While a gamer uses a Mac to run games, an accountant uses the same machine to process heavy Excel files. While a musician uses a phone to create complex media files, a grandparent uses it to video call the grandkids.
Same platform. Different use cases.
Same infrastructure. Variety of simple and complex solutions.
In all cases, neither of the users needs to understand the low-level technology or build their applications from scratch to start using the applications for their desired outcomes. But does that mean there’s no one on the other end figuring out the infrastructure complexities of the laptops, PCs, and phones?
There indeed is a very small (compared to the size of the user base) team behind infrastructure building and maintenance, and their job is to ensure all the users on the other side have a seamless experience without the need to get into the nitty-gritty. If the infrastructure is well-kept, users are abstracted from the pains of booting, maintaining, and running the low-level nuances of day-to-day applications that directly bring them value.
So is the case with a well-designed data developer platform. While smaller dedicated platform teams manage and regulate the infrastructure, larger teams of data developers are able to focus their time and effort on building data applications instead of worrying about plumbing issues.
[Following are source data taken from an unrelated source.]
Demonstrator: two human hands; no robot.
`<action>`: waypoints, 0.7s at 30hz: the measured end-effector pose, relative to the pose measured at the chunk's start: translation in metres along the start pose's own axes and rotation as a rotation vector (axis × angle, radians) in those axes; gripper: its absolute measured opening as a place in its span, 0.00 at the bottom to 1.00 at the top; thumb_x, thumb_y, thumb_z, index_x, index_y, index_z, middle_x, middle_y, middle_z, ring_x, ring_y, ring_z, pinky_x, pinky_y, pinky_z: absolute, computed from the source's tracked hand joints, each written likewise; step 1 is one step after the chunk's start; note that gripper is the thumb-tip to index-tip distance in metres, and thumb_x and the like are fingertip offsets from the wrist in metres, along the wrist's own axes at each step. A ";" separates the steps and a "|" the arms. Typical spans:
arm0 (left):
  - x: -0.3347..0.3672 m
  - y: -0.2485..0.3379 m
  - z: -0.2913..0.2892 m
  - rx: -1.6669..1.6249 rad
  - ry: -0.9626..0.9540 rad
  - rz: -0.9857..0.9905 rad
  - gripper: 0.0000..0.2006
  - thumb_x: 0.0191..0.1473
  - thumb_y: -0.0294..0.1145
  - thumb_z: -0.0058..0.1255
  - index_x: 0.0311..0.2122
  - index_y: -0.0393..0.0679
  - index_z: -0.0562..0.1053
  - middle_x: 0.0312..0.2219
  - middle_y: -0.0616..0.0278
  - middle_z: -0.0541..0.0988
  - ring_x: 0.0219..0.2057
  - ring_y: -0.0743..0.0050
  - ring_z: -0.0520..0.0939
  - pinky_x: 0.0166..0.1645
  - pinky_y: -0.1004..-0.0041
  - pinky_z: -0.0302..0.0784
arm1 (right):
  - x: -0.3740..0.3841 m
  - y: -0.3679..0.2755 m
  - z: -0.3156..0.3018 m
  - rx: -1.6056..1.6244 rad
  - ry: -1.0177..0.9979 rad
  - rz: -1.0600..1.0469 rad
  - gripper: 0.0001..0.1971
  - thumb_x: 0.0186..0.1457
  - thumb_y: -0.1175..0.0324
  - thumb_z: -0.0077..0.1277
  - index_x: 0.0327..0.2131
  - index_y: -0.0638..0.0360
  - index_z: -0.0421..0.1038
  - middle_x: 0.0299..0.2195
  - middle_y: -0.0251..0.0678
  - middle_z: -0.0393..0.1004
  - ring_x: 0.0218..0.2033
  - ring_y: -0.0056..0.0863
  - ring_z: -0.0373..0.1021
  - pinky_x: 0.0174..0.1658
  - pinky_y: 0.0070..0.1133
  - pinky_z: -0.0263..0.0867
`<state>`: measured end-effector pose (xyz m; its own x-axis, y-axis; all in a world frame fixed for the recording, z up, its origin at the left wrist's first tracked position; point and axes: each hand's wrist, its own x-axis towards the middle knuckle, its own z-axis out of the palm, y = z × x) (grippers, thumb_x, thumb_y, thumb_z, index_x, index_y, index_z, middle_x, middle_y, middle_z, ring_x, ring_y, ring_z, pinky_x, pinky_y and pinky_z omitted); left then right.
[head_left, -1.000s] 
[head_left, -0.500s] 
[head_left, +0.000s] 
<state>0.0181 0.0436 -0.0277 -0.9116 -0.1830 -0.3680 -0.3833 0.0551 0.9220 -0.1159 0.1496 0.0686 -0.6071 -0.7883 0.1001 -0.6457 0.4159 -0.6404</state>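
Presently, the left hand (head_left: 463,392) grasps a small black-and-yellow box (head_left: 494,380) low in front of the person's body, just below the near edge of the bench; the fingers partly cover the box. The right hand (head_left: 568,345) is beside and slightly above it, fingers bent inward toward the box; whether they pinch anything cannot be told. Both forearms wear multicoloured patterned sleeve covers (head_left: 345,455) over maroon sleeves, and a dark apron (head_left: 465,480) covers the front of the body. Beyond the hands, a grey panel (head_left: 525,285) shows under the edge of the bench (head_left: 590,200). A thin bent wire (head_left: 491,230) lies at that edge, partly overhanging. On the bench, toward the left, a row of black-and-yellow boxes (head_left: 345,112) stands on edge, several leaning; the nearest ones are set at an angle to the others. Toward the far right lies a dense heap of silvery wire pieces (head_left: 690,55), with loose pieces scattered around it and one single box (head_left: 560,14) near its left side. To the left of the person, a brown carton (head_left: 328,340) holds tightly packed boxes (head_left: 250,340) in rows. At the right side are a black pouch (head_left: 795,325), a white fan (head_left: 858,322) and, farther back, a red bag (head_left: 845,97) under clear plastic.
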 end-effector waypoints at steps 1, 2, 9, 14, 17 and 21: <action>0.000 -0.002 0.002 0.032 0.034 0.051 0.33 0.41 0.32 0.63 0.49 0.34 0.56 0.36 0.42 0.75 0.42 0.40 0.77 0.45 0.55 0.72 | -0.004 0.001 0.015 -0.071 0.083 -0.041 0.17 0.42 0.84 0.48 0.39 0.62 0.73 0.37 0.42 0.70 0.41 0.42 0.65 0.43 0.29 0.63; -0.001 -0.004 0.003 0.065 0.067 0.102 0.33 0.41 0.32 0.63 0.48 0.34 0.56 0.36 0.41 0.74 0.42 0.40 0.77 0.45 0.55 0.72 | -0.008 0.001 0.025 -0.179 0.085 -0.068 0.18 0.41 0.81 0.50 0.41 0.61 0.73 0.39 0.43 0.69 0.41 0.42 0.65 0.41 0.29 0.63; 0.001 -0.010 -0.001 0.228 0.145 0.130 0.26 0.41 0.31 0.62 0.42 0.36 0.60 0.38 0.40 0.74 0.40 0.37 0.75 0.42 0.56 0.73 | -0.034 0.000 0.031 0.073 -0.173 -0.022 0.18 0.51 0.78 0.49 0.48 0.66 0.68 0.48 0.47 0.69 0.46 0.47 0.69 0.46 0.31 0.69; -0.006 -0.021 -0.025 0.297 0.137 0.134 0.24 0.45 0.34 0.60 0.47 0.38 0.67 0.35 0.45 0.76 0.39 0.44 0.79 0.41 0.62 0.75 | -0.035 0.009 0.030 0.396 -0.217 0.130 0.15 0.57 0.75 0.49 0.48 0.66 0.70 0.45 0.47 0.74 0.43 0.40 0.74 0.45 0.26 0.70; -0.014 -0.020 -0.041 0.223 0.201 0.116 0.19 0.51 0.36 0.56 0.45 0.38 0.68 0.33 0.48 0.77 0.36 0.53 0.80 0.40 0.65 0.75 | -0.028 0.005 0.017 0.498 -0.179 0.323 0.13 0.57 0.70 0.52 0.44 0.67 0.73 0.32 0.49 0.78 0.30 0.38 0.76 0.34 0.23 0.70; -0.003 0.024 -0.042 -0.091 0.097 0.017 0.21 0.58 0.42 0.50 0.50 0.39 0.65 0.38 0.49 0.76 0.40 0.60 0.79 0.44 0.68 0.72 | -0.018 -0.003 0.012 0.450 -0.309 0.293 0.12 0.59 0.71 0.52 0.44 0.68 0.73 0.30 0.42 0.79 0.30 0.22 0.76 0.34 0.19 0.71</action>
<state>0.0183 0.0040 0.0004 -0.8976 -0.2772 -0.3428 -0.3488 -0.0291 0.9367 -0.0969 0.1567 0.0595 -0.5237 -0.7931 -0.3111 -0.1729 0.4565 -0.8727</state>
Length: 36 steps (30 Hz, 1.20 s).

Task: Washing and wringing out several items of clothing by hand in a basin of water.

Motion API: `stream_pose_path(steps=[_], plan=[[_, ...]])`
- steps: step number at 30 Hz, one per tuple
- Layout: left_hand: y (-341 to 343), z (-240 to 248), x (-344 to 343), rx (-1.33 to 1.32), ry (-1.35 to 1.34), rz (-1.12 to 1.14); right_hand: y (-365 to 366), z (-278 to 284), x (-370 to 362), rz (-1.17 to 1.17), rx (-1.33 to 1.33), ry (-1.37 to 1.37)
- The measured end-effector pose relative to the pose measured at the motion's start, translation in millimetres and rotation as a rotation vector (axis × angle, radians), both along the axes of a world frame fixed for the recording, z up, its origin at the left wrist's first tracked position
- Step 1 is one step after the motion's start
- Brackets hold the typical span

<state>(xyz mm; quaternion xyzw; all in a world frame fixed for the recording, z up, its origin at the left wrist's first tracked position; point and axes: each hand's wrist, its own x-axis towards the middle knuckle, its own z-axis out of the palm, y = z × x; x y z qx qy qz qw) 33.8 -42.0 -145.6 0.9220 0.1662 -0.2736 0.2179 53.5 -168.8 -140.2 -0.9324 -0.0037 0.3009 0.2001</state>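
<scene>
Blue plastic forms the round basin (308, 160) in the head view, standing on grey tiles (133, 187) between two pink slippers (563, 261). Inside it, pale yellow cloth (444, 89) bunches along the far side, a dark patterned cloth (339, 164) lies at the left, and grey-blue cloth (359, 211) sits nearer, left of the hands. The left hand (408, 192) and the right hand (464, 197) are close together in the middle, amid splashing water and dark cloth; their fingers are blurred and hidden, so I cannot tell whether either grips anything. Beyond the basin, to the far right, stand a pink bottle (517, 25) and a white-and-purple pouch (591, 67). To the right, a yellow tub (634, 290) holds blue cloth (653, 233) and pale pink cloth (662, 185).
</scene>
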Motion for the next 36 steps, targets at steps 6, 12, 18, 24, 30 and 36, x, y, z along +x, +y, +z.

Applications across a broad range, including AI/ML, data sharing, and analytics, are all enabled at scale through the virtue of the same philosophy.
With a DDP in place, the data developer is essentially abstracted from all the low-lying details- all now delegated to the unified infrastructure of the DDP. The only job of the data developer now is to build and enable data applications that directly power business value. And while the infrastructure takes care of the resources, environments, provisioning, and supervisory activities, a small dedicated platform team ensures that the infra is healthy and ready to do its job.